Aim of the exercise: Word for word, output the data, with none of its pictures.
==== Dataset content ====
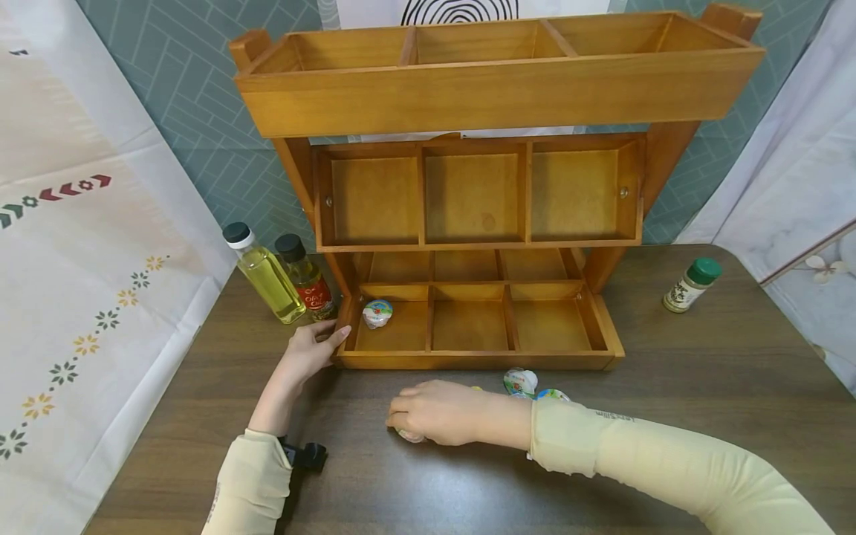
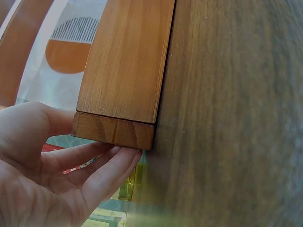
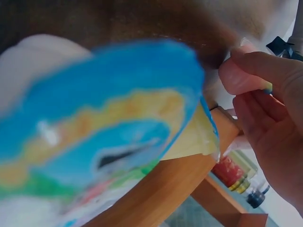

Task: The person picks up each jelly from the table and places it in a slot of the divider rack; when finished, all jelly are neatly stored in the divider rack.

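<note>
My left hand (image 1: 309, 352) holds the left end of the bottom tray of a wooden shelf rack (image 1: 468, 361). In the left wrist view its thumb (image 2: 59, 122) lies on one side of the wooden end and the fingers press the outer face. My right hand (image 1: 441, 412) is low over the table in front of the rack, pinching a small sealed cup (image 1: 409, 435) mostly covered by the fingers. Another sealed cup (image 1: 377, 313) with a printed lid sits in the bottom tray's left compartment. More cups (image 1: 520, 381) lie by my right forearm, partly hidden by it.
Two oil bottles, a taller one (image 1: 270, 282) and a shorter red-labelled one (image 1: 309, 282), stand left of the rack beside my left hand. A green-capped seasoning jar (image 1: 692, 285) stands at the right. The rack's upper tray (image 1: 501, 93) overhangs the lower tiers.
</note>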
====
Answer to the problem:
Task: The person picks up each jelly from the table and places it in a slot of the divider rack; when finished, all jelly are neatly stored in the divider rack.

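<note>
My left hand (image 1: 309, 352) holds the left end of the bottom tray of a wooden shelf rack (image 1: 468, 361). In the left wrist view its thumb (image 2: 59, 122) lies on one side of the wooden end and the fingers press the outer face. My right hand (image 1: 441, 412) is low over the table in front of the rack, pinching a small sealed cup (image 1: 409, 435) mostly covered by the fingers. Another sealed cup (image 1: 377, 313) with a printed lid sits in the bottom tray's left compartment. More cups (image 1: 520, 381) lie by my right forearm, partly hidden by it.
Two oil bottles, a taller one (image 1: 270, 282) and a shorter red-labelled one (image 1: 309, 282), stand left of the rack beside my left hand. A green-capped seasoning jar (image 1: 692, 285) stands at the right. The rack's upper tray (image 1: 501, 93) overhangs the lower tiers.
</note>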

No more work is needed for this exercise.